We complete $17m upgrade at Helensville Wastewater Treatment Plant

Upgraded Helensville wastewater treatment plant

A $17million upgrade of the Helensville Wastewater Treatment Plant has vastly improved the quality of the treated wastewater and means the plant is better able to cope with peak flows in wet weather.

The upgrade includes New Zealand’s first installation of a ‘membrane aerated biofilm reactor’ – relatively new technology for the biological treatment of wastewater.
Our technology innovation manager Kevan Brian says the old plant, which had featured an oxidation pond and ultra-filtration, wasn't consistently meeting consent requirements for the level of ammonia in the discharge. An abatement notice was issued by Auckland Council in late 2021.
“We needed to change something and we needed to do it quickly,” he says. “We’d been trialling a membrane aerated biofilm reactor (MABR) at our innovation centre at the Māngere Wastewater Treatment Plant, so while it hadn’t been done before in New Zealand, we already had the data to give us confidence that it was the right solution for Helensville.”
Inside the MABR tanks is an army of bugs that eats the carbon in liquid wastewater and reduces the amount of organic compounds and ammonia nitrogen.
“These bugs need oxygen to survive, so we pump air in to keep them happy and healthy. In the MABR, membranes hang down inside the tank like spaghetti – and the bugs cling to the membrane surface. We pump air in, and oxygen diffuses through the membrane surface. Because it diffuses oxygen, it uses about four or five times less energy from pumping than a traditional aerated bioreactor.”

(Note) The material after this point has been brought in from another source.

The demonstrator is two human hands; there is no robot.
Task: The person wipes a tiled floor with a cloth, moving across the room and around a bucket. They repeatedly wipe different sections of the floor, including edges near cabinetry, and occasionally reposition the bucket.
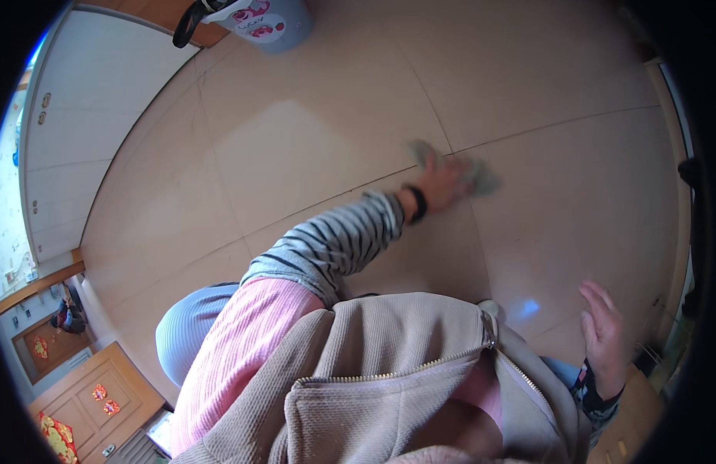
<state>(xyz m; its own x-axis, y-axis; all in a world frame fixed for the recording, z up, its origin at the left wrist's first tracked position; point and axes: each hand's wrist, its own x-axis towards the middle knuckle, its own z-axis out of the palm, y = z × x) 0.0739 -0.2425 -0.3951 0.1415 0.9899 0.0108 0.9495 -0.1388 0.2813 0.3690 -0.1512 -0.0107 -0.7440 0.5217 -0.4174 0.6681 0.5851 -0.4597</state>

Upgraded Helensville wastewater treatment plant
The technology went into service in April and has been closely monitored as part of the commissioning process.
Brian says the MABR’s performance is exceeding expectations.
“It’s significantly outperforming the design standards, which is excellent to see,” he says. “We’d targeted a reduction of ammonia to 10mg/L, which is still below our consent requirements, but its actual performance sees ammonia levels in the treated wastewater about 1.4mg/L. Ultimately it means we’re now discharging much higher quality treated wastewater to the Kaipara River.
“The technology also has other benefits – it's much cheaper than a membrane bioreactor would have been, it's quieter, it has a smaller footprint and it reduces the greenhouse gas emissions from the biological treatment process by up to 50%.
“I think there’s a strong case for further rollouts of this technology around the country, as it’s particularly suited to small treatment plants where oxidation ponds are not consistently meeting the necessary standards.”
The treatment plant’s upgrade also included additional ultra-filtration capacity, the installation of a standby generator to keep the plant running during power outages or surges and work to strengthen and restore the capacity in the oxidation ponds by reinforcing the embankments.
Our project manager Tony Morley says the urgency of the project meant a different approach was needed.
“Because we were fast-tracking this project, the designer, contractor, and supplier had to work together to agree who could most efficiently detail the design. This resulted in our contractor detailing up elements of the design to maintain the tight construction programme. In this case it worked well, because we had a lot of expertise in-house, with Kevan and our operations team working closely with our contractors, suppliers and consultants.
“We used off-site fabrication to speed up the pace of construction, with the construction team focussed on the on-site works,” Morley says.
“The two MABR tanks were built off-site and installed in just one day – with no concrete platform and no piles. This worked really well because the site has very little space, being squeezed between the Kaipara River and the oxidation ponds.
“We’d like to sincerely thank all of our partners for helping us deliver this project on time and under budget – particularly our design partners Beca, delivery partner Brian Perry Civil and Veolia, who supplied the MABR technology that’s working so well.”
The plant treats wastewater from about 1600 homes and businesses in Helensville and Parakai.